■ WORK ORDER ■
Show each line of the records in which the word "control" occurs.

Dataset entries:

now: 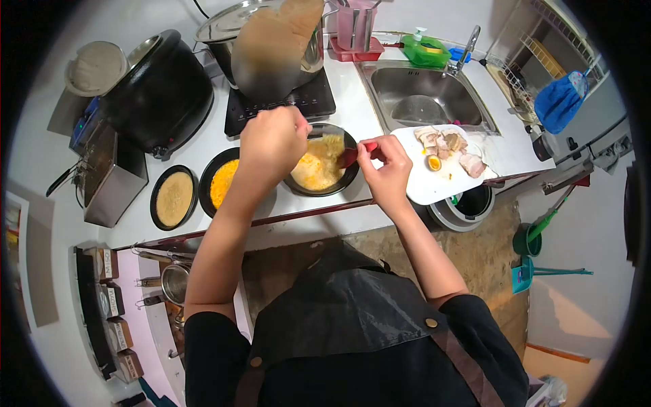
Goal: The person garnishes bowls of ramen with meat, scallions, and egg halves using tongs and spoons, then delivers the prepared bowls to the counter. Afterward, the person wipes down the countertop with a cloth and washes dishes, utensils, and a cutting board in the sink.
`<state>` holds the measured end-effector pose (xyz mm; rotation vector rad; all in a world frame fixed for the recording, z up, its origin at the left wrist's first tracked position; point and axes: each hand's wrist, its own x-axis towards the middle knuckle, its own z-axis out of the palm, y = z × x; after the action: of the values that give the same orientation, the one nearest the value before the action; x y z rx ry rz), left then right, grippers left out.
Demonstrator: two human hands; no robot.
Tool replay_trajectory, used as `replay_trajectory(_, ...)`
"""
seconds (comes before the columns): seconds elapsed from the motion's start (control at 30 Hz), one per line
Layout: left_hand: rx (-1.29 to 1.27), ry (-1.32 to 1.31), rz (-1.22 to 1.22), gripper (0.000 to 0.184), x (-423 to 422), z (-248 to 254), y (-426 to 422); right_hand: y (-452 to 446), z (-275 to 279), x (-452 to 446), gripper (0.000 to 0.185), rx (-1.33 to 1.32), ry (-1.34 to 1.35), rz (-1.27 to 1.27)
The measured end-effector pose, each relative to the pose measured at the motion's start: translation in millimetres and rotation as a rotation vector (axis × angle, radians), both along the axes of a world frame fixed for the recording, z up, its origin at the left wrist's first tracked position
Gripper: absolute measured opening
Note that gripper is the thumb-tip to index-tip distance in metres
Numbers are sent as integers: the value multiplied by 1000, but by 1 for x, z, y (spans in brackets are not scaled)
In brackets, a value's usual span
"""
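My left hand (273, 144) is closed in a fist above the left side of a black bowl (352, 178). Its fingertips are turned away, so whatever it grips is hidden. In the bowl is a pale soup with orange spots, and a clump of yellowish noodles (331, 149) shows at its right side, a little blurred. My right hand (390, 168) pinches a red spoon (348, 157), whose head is at the bowl's right rim. Beside that hand, a white cutting board (424, 193) carries meat slices (444, 141) and a halved egg (434, 163).
Left of my hands stand a bowl of orange soup (222, 182) and a bowl of tan liquid (175, 198). Behind are a large black pot (159, 95), an induction cooker (319, 98) and a steel pot partly covered by a tan blur. A sink (424, 91) lies back right.
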<state>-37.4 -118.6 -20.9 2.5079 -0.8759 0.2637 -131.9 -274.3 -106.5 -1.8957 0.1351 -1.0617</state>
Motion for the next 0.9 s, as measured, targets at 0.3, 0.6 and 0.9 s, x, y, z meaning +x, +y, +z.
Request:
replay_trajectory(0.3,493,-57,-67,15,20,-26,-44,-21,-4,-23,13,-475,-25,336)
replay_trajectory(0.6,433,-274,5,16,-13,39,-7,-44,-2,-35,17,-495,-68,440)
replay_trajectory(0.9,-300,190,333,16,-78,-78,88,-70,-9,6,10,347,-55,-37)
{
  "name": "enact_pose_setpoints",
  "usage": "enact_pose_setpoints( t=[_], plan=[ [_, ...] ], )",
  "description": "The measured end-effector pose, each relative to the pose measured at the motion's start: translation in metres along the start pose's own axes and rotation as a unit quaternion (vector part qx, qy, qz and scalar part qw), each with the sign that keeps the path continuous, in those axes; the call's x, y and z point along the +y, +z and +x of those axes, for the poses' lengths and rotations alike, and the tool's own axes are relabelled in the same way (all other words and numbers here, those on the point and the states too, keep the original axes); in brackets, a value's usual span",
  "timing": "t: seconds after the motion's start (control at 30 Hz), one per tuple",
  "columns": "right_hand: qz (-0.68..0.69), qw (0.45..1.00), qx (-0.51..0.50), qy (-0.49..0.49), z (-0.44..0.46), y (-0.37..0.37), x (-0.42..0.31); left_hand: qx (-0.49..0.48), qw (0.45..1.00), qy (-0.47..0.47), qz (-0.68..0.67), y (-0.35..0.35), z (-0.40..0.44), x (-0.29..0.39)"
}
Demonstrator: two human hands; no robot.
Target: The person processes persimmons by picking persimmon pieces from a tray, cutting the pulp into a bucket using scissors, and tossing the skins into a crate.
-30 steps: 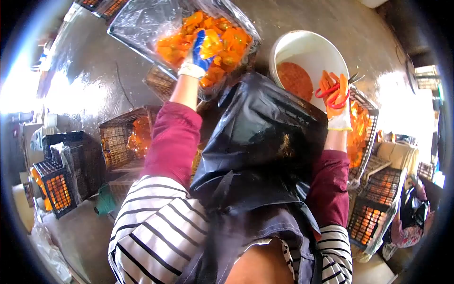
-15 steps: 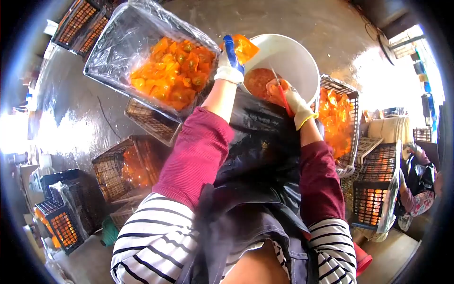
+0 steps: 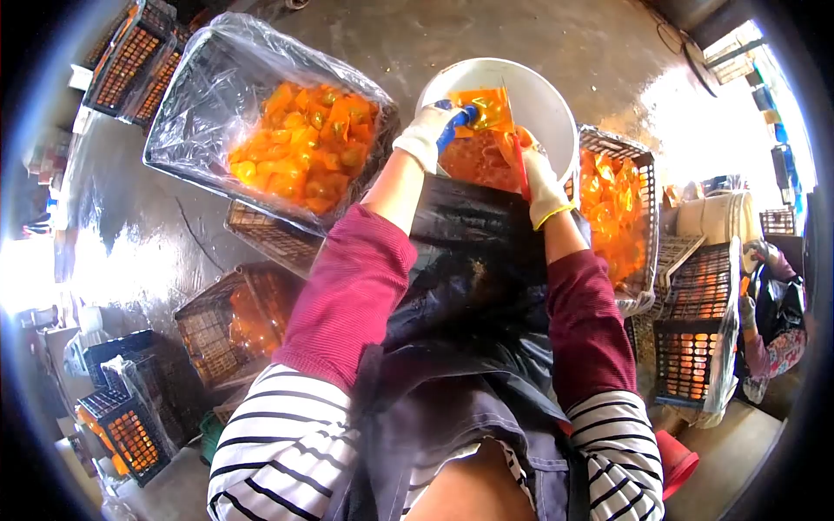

■ SOLUTION ■
seconds (comes before the columns): seconds elapsed from the motion's start (control at 30 Hz), one per line
  "timing": "t: seconds after the motion's start (control at 30 Hz), one per tuple",

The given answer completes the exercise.